La plupart des gens qui cherchent ça ont déjà réglé la question du qui fait quoi. Ce point est acquis. Ce qui n'a pas disparu, c'est le rappel permanent, et ce rappel sort de votre bouche, et vous commencez à détester le son de votre propre voix.

Vous vous entendez demander « tu as fini par appeler le plombier ? » pour la troisième fois de la semaine et vous vous dites : à quel moment j'en suis arrivé là ? C'est en général ça, la vraie recherche. Pas un partage plus équitable. Un moyen d'arrêter d'être la personne qui doit le dire.

Ce n'est pas un problème de caractère, c'est un problème de mémoire

Dans presque tous les foyers, il y a une personne qui porte la liste. Pas forcément celle qui fait le plus de tâches. Celle qui remarque les choses.

Remarquer que le tri passe une semaine sur deux et que c'est cette semaine. Remarquer qu'il reste trois jours de croquettes pour le chien. Remarquer que la salle de bains est passée du stade « ça va encore » au stade « il faut vraiment s'en occuper ». Ce travail a un nom, la charge mentale, et il est très difficile à expliquer à quelqu'un qui ne la porte pas, parce que personne ne vous voit vous souvenir de quelque chose. De l'extérieur, vous avez juste l'air d'être un peu sur les nerfs en permanence.

Répéter, c'est le bruit que fait ce travail quand il sort à voix haute. Quand vous êtes la mémoire de la maison et que quelqu'un d'autre en est les mains, votre voix est le seul outil dont vous disposez. Alors vous vous en servez, puis vous vous en servez à nouveau, et la deuxième fois le ton est plus sec.

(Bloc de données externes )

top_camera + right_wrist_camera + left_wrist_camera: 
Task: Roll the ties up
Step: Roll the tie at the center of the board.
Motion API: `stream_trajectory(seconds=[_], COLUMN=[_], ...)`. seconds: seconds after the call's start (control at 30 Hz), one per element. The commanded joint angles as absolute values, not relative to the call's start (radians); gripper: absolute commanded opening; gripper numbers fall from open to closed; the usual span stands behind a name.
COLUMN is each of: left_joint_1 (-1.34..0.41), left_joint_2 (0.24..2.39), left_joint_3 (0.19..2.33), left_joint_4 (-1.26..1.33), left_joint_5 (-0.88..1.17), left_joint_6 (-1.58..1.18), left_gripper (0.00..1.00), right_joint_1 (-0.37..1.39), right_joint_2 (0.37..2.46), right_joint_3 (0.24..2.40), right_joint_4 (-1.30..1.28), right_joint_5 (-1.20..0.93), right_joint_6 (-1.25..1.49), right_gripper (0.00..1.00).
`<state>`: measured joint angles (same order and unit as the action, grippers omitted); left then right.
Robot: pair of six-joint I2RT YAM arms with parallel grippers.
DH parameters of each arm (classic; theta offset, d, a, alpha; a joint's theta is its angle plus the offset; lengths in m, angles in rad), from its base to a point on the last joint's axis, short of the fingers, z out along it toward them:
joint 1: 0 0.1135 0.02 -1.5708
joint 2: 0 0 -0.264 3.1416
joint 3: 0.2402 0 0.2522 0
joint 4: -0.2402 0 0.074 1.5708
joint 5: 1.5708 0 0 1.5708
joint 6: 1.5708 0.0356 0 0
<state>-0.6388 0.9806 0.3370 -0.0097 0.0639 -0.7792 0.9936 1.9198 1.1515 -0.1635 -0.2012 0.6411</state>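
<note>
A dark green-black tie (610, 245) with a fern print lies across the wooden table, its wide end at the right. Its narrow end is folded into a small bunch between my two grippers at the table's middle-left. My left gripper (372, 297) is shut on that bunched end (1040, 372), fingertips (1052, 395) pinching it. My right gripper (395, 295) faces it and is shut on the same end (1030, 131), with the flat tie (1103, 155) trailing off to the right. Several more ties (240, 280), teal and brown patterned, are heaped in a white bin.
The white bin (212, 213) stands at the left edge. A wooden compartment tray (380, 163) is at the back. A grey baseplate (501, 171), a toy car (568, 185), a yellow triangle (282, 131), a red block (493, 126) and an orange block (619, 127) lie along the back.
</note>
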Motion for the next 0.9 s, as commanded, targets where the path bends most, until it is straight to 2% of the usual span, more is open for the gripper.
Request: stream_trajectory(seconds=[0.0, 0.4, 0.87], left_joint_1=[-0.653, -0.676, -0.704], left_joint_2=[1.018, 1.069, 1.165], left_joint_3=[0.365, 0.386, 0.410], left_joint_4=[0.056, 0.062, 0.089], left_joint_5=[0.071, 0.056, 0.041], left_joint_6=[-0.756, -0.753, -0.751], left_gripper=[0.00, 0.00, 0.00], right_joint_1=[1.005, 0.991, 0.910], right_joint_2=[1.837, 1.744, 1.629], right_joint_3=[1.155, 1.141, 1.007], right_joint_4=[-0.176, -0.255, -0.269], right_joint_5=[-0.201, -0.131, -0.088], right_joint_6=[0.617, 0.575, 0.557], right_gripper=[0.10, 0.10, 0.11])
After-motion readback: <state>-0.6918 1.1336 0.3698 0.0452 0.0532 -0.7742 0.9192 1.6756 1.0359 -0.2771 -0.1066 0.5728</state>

Vous demandez une fois, gentiment. Il ne se passe rien, parce que la demande est tombée au milieu de la journée de quelqu'un d'autre et qu'elle n'a été notée nulle part. Vous redemandez, et cette fois l'agacement s'entend. C'est fait, mais de mauvaise grâce. Vous venez d'apprendre que l'agacement fonctionne, et votre partenaire vient d'apprendre qu'il n'a jamais besoin de suivre quoi que ce soit, puisque vous suivez pour deux et que vous finirez par monter d'un cran.

Personne n'est le méchant dans cette boucle. Votre partenaire ne prend aucun plaisir à être géré. S'entendre demander deux fois la même chose, c'est se sentir traité comme un enfant, ce qui pousse à fuir la tâche, ce qui déclenche une troisième demande.

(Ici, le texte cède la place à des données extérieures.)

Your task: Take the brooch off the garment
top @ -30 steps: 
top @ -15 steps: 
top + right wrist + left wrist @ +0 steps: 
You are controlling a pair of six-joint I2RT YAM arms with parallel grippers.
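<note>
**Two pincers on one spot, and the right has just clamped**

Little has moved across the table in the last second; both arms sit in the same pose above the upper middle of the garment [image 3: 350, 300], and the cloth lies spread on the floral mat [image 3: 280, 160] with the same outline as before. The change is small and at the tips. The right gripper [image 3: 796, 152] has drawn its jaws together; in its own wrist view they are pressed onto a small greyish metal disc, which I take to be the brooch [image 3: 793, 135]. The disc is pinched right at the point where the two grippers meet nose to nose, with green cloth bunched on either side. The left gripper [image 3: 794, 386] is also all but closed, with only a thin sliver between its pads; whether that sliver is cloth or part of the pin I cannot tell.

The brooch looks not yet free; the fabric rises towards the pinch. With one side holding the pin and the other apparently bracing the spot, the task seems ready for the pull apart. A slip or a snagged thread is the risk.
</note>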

Pourquoi « il faut mieux communiquer » ne suffit pas

Vous avez sans doute déjà eu la conversation posée. Peut-être plusieurs, peut-être même très bien menées. Ça ne tient pas, parce qu'une conversation posée sur les tâches laisse le travail de mémoire exactement là où il était. Vous en êtes ressortis tous les deux avec le sentiment d'avoir été compris, et le mardi suivant vous êtes toujours la seule personne du logement à savoir que les poubelles sortent ce soir.

Même chose avec la proposition qui a l'air la plus raisonnable du monde : « tu n'as qu'à me dire ce qu'il y a à faire, je le fais. »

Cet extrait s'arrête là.